The Fire Fight have been practicing intensely here for their all-important final gig together as a band before they go on an indefinite hiatus. It will be a Sunday matinee at the newly-launched SCAPE Warehouse; this is the band’s way of saying farewell.
Right now, we are trying to nail down the precise reason The Fire Fight are taking a break. Joshua starts off first, choosing his words carefully.
“We’ve come to the point where we realize we can’t really make a career out of music, and we need to make decisions about what we’re going to do with our lives.”
Drummer Iain Tham goes on to elaborate: “This is a critical point for us personally. We’re at the crossroads of our lives, and we have essentially two choices. One is to do music all the way, and the other is to focus on our personal careers and studies. At the end of the day, the most important thing for us is to make sure we can support ourselves and our families.”
The realization that he did not have a career stable enough to settle down, says Joshua, who is a media producer by day, sparked his decision to further his education in Australia. At the same time, the rest of the members in the band were reaching milestones in their lives as well.
Bassist Jbarks, for one, had decided to further his education as well, while guitarist Jonathan Leong will be graduating from the University of Buffalo in December this year.
With drummer Iain Tham also opting to pursue a career in piloting, it all came to a head in a McDonald’s outlet at West Coast, where the band agreed unanimously to take an indefinite break.
Was this the original plan, I ask, to reach a certain milestone as a band and then split up to focus on your personal lives? There is silence for a moment from the band before Joshua answers. “We didn’t really think so much when we started out,” he says.
“We wanted to take the music places and give our best efforts. Where we are right now, which is a certain level of recognition, is really the result of a blessing of events.
“People have been very gracious to us since we started; they’ve taken us in, believed in us, and responded to the sound. This farewell gig is our way of giving something back to the listeners, a way of giving them both closure as well as something to remember.”
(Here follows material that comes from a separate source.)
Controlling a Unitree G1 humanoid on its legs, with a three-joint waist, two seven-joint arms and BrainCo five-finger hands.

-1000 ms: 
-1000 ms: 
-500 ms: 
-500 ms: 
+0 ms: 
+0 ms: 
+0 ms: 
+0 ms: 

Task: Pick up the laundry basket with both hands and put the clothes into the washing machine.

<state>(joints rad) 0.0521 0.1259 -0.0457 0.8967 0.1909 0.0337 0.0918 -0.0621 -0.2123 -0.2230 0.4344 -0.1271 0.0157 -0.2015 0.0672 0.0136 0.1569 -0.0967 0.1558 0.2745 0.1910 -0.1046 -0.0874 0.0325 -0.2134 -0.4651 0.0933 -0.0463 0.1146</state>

The Fire Fight have a special relationship with their listeners, that much is clear. I ask them about the impact they think their hiatus will have on the scene, and their answer is unanimous: the scene is fickle, and it won’t miss us.
Maybe it will, maybe it won’t. The Fire Fight are not the only band to be departing the spotlight this year, though. Earlier on in February this year, Astroninja had similarly said farewell when their always-colourful frontman Levan Wee departed for Melbourne, while Allura will be thanking their fans for all the fish in July.
I ask the band their opinion about this trend, betraying my youth in the process. Esmond Wee (the band manager) points out things were even worse ten years ago, when bands would just fade away into oblivion without any sort of closure. On his part, Joshua treats my observation with a matter-of-fact sort of pragmatism, shrugging as he tells me, “This is the life-span of a Singaporean band.”
THE Fire Fight are quick to acknowledge that even within the scene itself, there are people who bear animosity towards the band.
Esmond, who watches over the interview proceedings with the watchful wariness of an older brother, tells me about how somebody on Facebook had slammed the band, describing them as “cocky, pubescent teens …more interested in swagger than musicianship”. To which Joshua had reacted with bemusement; the band, after all, are firmly in their mid-twenties.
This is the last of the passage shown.